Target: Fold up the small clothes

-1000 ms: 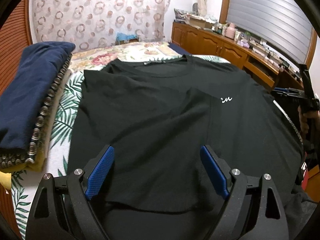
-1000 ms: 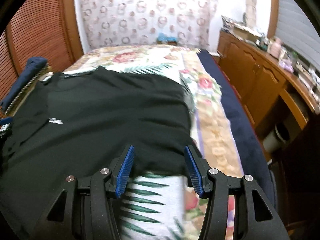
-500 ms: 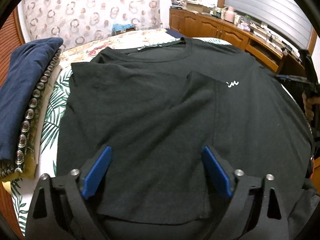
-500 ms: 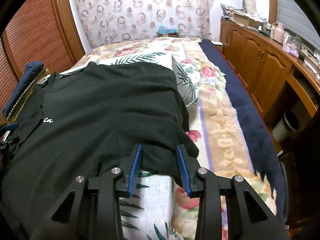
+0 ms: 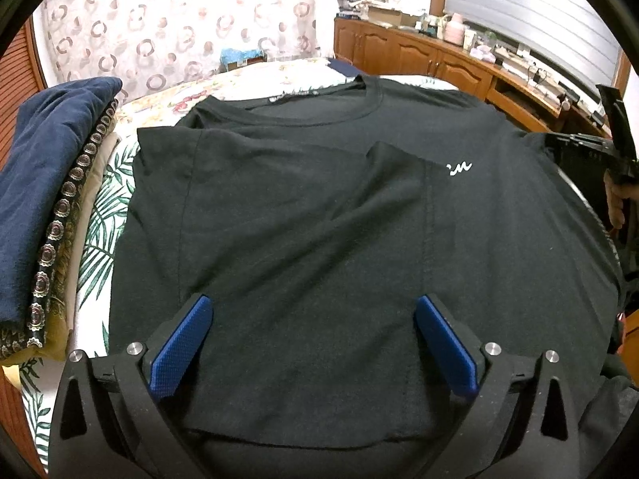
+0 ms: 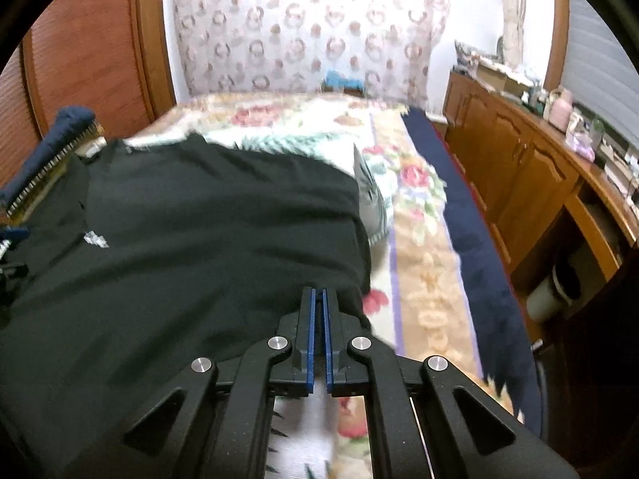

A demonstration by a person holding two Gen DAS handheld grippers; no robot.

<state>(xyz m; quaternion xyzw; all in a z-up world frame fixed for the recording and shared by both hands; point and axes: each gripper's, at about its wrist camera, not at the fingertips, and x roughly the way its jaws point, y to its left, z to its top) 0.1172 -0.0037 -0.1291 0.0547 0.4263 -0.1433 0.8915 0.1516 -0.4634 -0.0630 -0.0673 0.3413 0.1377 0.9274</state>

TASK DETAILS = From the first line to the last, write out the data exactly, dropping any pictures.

RESULT OF THE EXERCISE =
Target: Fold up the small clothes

-1000 ms: 
-1000 ms: 
-500 ms: 
-500 ms: 
+0 ms: 
+0 ms: 

A demonstration by a person holding two Gen DAS handheld grippers; no robot.

<state>(xyz m; quaternion xyzw; all in a z-up world frame fixed for the recording and shared by both hands; point and axes: each gripper's, at about its wrist camera, not at the fingertips, and x roughly the way its jaws point, y to its left, z to its top) 0.1172 -0.0037 -0.1291 0.0547 0.4263 -0.1433 0.8915 0.1516 -0.4634 -0.0630 -0.0673 0.3413 0.1377 0.9274</state>

The output returned above is complete.